**How to complete this task**
Your response must consist of the listing below, repeated exactly.

**Available data**
◇ ◇ ◇ ◇

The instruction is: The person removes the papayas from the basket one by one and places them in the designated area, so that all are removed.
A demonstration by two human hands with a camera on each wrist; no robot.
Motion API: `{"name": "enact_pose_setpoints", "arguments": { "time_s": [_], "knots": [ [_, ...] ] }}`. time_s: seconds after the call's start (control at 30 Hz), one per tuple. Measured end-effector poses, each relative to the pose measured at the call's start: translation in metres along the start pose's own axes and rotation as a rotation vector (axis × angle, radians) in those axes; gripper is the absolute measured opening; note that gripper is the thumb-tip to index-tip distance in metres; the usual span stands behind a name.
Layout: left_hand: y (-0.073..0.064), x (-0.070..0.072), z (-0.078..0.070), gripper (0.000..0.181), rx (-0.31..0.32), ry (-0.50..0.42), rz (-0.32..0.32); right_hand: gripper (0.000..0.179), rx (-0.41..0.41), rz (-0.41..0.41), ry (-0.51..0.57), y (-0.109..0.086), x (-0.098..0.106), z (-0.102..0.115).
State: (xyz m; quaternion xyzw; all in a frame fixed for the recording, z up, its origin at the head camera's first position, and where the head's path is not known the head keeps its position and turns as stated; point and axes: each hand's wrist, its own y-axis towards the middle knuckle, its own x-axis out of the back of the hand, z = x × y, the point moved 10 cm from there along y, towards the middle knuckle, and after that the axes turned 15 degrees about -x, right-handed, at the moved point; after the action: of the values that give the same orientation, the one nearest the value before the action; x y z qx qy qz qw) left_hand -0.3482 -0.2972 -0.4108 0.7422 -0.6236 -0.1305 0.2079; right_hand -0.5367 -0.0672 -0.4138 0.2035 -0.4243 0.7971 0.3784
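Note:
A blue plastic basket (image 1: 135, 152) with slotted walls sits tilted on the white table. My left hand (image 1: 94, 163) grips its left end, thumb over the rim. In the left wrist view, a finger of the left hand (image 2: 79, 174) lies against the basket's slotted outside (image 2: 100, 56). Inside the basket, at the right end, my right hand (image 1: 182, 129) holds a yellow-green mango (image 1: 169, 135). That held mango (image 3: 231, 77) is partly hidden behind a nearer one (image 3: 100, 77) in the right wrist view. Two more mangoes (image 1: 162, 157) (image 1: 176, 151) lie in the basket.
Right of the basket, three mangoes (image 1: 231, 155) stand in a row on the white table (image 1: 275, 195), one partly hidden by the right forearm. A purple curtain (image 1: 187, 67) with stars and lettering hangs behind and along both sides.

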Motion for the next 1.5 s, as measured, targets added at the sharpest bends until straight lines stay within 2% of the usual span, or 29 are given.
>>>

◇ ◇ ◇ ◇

**Response to this task**
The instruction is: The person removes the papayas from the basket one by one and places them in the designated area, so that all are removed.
A demonstration by two human hands with a camera on each wrist; no robot.
Motion API: `{"name": "enact_pose_setpoints", "arguments": { "time_s": [_], "knots": [ [_, ...] ] }}`. time_s: seconds after the call's start (control at 30 Hz), one per tuple. Measured end-effector poses, each relative to the pose measured at the call's start: translation in metres along the start pose's own axes and rotation as a rotation vector (axis × angle, radians) in those axes; gripper is the absolute measured opening; note that gripper is the thumb-tip to index-tip distance in metres; the usual span stands behind a name.
Layout: left_hand: y (-0.073..0.064), x (-0.070..0.072), z (-0.078..0.070), gripper (0.000..0.181), rx (-0.31..0.32), ry (-0.50..0.42), rz (-0.32..0.32); right_hand: gripper (0.000..0.179), rx (-0.41..0.41), rz (-0.41..0.41), ry (-0.51..0.57), y (-0.109..0.086), x (-0.098..0.106), z (-0.102..0.115).
State: (xyz m; quaternion xyzw; all in a frame fixed for the recording, z up, its origin at the head camera's first position, and where the head's path is not known the head keeps its position and turns as stated; point and axes: each hand's wrist, its own y-axis towards the middle knuckle, its own x-axis out of the back of the hand, z = x × y, the point moved 10 cm from there along y, towards the middle knuckle, and after that the axes turned 15 degrees about -x, right-handed, at the moved point; after the action: of the values that give the same orientation, the one nearest the value before the action; x y z qx qy qz qw) left_hand -0.3482 -0.2972 -0.4108 0.7422 -0.6236 -0.1305 0.2079; right_hand -0.5367 -0.0672 -0.4138 0.2035 -0.4243 0.7971 0.3784
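Note:
A blue plastic basket (image 1: 135, 152) with slotted walls sits tilted on the white table. My left hand (image 1: 94, 163) grips its left end, thumb over the rim. In the left wrist view, a finger of the left hand (image 2: 79, 174) lies against the basket's slotted outside (image 2: 100, 56). Inside the basket, at the right end, my right hand (image 1: 182, 129) holds a yellow-green mango (image 1: 169, 135). That held mango (image 3: 231, 77) is partly hidden behind a nearer one (image 3: 100, 77) in the right wrist view. Two more mangoes (image 1: 162, 157) (image 1: 176, 151) lie in the basket.
Right of the basket, three mangoes (image 1: 231, 155) stand in a row on the white table (image 1: 275, 195), one partly hidden by the right forearm. A purple curtain (image 1: 187, 67) with stars and lettering hangs behind and along both sides.
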
Motion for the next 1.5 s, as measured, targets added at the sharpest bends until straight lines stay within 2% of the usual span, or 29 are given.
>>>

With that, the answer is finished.